THE TASK: Please set down the listing exactly, from the first line to the last.

BEGIN

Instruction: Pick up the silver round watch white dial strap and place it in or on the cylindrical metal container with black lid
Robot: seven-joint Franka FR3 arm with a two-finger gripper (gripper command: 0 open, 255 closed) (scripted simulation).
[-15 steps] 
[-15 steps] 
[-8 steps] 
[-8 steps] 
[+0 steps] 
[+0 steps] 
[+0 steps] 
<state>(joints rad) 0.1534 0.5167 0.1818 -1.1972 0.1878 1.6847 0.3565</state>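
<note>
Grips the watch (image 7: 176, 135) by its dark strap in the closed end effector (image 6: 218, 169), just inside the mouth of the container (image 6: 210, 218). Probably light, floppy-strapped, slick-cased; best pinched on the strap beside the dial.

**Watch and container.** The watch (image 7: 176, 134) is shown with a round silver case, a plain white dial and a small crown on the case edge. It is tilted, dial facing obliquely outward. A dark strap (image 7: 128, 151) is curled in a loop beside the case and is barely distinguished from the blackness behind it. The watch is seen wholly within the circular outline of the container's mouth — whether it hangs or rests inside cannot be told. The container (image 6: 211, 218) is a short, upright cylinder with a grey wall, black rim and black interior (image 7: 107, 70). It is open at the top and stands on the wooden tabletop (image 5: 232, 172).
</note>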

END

YOUR SOLUTION:
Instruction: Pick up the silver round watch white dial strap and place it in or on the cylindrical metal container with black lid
Robot: seven-joint Franka FR3 arm with a two-finger gripper (gripper command: 0 open, 255 closed) (scripted simulation).
[-15 steps] 
[-15 steps] 
[-8 steps] 
[-8 steps] 
[+0 steps] 
[+0 steps] 
[+0 steps] 
<state>(joints rad) 0.1534 0.5167 0.1818 -1.1972 0.1878 1.6847 0.3565</state>
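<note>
Grips the watch (image 7: 176, 135) by its dark strap in the closed end effector (image 6: 218, 169), just inside the mouth of the container (image 6: 210, 218). Probably light, floppy-strapped, slick-cased; best pinched on the strap beside the dial.

**Watch and container.** The watch (image 7: 176, 134) is shown with a round silver case, a plain white dial and a small crown on the case edge. It is tilted, dial facing obliquely outward. A dark strap (image 7: 128, 151) is curled in a loop beside the case and is barely distinguished from the blackness behind it. The watch is seen wholly within the circular outline of the container's mouth — whether it hangs or rests inside cannot be told. The container (image 6: 211, 218) is a short, upright cylinder with a grey wall, black rim and black interior (image 7: 107, 70). It is open at the top and stands on the wooden tabletop (image 5: 232, 172).
</note>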

The answer was given in full.